> _TASK TO CARRY OUT_
How does the data below read from its first line through the line containing "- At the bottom"? Print those lines exactly.

> _DATASET EXCERPTS_
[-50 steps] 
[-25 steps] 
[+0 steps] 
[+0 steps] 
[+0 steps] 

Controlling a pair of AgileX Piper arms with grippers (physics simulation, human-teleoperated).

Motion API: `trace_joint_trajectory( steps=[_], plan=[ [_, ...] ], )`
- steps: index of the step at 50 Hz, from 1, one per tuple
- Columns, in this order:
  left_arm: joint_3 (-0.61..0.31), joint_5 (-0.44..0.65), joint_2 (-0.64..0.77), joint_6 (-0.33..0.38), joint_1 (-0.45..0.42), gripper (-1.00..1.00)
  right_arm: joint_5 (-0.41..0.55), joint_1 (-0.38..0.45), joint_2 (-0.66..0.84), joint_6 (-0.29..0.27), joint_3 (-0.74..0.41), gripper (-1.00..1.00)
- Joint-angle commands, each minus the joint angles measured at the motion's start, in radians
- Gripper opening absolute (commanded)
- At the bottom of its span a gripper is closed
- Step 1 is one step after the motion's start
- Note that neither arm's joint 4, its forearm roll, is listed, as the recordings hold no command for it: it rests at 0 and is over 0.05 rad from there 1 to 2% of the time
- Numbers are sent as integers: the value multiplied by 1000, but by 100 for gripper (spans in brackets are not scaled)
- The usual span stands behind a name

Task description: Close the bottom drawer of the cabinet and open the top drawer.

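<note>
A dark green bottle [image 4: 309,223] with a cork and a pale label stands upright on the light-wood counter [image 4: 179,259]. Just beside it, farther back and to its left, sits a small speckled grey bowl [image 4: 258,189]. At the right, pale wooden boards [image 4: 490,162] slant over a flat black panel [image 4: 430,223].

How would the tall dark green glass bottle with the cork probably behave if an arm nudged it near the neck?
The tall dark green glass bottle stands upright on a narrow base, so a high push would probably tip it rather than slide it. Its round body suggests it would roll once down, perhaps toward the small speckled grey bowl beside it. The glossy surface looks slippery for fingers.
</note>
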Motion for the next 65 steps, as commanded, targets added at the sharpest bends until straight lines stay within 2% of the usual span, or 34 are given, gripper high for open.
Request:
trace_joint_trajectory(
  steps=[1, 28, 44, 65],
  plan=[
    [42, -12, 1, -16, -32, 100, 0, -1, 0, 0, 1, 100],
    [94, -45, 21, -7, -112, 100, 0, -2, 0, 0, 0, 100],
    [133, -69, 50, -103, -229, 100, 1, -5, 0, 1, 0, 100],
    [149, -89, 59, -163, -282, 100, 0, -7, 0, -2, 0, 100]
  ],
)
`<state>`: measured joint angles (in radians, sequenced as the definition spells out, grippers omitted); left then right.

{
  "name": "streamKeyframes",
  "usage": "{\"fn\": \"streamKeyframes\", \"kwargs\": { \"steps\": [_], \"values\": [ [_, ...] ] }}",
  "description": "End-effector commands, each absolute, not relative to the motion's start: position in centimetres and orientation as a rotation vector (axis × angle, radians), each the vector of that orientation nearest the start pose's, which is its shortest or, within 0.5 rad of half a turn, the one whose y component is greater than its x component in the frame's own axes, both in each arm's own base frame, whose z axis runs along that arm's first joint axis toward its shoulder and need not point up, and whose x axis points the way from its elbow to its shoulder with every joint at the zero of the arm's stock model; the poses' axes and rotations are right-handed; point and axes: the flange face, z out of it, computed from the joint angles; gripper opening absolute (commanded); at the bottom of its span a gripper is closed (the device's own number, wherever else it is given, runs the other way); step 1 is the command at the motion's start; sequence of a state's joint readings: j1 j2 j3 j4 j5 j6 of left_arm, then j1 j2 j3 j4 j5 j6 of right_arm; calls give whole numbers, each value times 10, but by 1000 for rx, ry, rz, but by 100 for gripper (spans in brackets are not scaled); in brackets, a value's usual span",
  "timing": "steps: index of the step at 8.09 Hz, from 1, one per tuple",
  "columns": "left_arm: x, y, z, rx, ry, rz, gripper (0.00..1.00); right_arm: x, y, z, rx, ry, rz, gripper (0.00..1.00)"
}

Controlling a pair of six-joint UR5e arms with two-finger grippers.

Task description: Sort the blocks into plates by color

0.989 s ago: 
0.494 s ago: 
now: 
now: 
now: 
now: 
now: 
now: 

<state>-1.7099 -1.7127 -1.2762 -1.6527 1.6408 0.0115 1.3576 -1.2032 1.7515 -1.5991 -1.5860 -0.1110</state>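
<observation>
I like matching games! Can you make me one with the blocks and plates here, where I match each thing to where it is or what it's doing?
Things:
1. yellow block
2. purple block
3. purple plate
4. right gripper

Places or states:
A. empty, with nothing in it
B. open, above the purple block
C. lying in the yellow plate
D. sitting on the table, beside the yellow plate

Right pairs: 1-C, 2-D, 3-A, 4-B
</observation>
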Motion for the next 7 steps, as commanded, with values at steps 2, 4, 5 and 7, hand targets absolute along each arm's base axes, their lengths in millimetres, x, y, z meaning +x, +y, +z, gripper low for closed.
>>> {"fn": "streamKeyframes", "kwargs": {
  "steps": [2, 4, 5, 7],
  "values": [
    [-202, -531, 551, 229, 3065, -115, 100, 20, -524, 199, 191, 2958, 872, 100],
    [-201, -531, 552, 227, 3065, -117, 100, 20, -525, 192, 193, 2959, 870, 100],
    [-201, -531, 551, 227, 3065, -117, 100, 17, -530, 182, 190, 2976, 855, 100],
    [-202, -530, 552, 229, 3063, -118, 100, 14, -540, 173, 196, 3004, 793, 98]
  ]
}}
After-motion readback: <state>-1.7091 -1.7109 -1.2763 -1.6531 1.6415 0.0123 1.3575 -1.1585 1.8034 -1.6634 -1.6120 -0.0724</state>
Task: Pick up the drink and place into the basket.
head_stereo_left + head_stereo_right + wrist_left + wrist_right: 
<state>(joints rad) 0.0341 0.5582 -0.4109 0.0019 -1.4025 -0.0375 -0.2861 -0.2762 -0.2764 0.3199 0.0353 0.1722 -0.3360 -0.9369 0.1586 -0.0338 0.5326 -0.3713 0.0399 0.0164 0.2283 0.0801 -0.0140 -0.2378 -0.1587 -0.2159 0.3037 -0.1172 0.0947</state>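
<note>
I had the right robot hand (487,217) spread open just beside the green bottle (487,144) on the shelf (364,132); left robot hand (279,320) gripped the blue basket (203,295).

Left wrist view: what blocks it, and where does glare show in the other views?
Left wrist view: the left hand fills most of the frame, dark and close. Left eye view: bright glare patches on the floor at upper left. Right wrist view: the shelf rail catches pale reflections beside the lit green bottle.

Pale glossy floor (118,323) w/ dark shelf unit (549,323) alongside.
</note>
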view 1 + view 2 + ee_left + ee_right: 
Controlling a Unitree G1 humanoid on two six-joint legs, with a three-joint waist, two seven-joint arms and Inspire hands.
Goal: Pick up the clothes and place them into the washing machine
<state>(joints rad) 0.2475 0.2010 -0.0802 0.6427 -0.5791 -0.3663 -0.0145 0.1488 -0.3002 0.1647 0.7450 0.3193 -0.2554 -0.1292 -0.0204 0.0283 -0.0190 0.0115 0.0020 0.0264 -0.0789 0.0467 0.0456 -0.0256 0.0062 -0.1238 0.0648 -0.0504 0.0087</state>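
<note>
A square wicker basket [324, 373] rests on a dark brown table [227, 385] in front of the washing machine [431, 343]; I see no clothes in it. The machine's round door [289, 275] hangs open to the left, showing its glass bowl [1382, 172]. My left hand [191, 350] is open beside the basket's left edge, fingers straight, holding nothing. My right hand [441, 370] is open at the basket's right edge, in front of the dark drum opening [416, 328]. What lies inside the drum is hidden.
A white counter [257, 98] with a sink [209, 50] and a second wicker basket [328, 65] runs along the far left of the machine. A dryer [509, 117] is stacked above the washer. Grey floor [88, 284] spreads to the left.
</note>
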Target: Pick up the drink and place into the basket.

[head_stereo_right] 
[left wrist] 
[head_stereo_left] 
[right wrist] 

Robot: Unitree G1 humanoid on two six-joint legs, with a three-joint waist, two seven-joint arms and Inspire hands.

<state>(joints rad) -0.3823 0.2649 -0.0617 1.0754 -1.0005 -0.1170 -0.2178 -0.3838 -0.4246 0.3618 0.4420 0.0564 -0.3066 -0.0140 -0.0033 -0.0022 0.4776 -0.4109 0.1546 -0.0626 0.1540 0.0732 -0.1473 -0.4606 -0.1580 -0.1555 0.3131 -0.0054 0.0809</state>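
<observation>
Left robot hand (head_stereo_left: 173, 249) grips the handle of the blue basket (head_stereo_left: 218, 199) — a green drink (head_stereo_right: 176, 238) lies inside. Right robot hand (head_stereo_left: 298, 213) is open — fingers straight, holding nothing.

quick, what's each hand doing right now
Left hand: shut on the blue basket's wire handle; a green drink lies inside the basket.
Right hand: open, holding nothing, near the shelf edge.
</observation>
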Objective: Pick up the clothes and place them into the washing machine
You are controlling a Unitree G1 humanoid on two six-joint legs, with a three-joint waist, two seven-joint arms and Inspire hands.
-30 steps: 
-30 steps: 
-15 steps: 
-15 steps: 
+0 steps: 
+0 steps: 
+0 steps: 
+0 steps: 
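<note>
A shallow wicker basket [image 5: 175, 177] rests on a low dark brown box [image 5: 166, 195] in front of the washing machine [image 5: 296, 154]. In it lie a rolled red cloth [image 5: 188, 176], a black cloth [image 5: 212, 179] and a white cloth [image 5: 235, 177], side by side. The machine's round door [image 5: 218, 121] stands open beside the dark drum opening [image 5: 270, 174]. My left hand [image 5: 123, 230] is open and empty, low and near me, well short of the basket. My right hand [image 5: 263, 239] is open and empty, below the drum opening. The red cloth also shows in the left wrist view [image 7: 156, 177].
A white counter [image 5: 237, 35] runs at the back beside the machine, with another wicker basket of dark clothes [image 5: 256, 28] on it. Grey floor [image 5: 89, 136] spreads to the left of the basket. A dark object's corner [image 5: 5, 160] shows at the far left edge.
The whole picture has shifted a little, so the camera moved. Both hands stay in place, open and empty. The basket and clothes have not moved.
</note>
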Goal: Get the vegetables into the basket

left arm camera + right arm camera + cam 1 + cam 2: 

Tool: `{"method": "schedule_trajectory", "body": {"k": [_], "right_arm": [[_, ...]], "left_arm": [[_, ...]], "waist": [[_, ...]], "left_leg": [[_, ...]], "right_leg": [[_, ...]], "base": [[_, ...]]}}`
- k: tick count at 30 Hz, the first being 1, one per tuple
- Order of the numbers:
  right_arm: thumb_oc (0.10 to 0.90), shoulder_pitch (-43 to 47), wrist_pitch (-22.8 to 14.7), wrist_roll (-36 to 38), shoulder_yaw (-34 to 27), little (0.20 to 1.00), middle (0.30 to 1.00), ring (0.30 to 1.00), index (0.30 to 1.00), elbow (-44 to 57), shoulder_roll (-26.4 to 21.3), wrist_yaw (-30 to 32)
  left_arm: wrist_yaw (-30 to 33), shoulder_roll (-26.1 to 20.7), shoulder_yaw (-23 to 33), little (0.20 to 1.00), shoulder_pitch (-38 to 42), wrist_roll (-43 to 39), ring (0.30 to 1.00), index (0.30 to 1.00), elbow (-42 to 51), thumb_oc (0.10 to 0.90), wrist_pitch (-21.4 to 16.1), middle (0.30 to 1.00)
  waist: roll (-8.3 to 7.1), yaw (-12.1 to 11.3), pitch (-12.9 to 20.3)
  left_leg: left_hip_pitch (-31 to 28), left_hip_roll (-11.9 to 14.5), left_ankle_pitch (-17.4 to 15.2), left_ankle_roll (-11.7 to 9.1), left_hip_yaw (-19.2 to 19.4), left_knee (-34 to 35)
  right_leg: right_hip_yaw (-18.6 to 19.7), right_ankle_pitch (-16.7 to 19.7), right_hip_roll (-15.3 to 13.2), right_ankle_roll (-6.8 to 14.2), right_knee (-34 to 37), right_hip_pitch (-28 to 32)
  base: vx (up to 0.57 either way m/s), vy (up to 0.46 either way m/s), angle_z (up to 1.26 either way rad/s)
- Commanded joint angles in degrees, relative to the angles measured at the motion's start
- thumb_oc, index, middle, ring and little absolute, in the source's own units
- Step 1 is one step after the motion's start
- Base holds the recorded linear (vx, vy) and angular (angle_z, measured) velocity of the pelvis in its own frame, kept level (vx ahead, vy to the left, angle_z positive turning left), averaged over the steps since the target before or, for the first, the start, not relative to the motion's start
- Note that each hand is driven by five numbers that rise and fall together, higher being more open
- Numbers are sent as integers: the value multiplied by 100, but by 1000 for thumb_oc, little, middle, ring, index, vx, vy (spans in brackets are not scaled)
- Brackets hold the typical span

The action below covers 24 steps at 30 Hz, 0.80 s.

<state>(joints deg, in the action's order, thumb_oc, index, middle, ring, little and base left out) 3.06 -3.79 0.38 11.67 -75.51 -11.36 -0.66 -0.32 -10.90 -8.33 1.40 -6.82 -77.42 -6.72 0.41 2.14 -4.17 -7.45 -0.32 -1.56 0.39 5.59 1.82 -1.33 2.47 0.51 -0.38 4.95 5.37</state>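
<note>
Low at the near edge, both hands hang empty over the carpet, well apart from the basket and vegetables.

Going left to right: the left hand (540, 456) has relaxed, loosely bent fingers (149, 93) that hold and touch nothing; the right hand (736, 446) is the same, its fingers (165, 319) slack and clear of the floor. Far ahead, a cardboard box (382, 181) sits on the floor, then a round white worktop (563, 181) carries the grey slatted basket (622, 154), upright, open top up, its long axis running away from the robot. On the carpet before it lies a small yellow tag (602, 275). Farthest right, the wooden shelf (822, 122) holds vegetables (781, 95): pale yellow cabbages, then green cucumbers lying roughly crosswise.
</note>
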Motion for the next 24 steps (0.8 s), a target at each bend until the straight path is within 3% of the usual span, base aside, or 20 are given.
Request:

> _RESPONSE BOX_
[-50 steps] 
[-25 steps] 
[+0 steps] 
[+0 steps] 
[+0 steps] 

Controlling a pair of AgileX Piper arms with grippers (physics simulation, human-teleoperated).

Motion API: `trace_joint_trajectory( steps=[_], plan=[ [_, ...] ], )`
- steps: index of the step at 50 Hz, from 1, one per tuple
- Columns, in this order:
  left_arm: joint_3 (-0.61..0.31), joint_5 (-0.44..0.65), joint_2 (-0.64..0.77), joint_6 (-0.33..0.38), joint_1 (-0.45..0.42), gripper (-1.00..1.00)
  right_arm: joint_5 (-0.41..0.55), joint_1 (-0.38..0.45), joint_2 (-0.66..0.84), joint_6 (-0.29..0.27), joint_3 (-0.74..0.41), gripper (-1.00..1.00)
- Joint-angle commands, each minus the joint angles measured at the motion's start, in radians
- Gripper opening absolute (commanded)
- At the bottom of its span a gripper is closed

This finishes the output.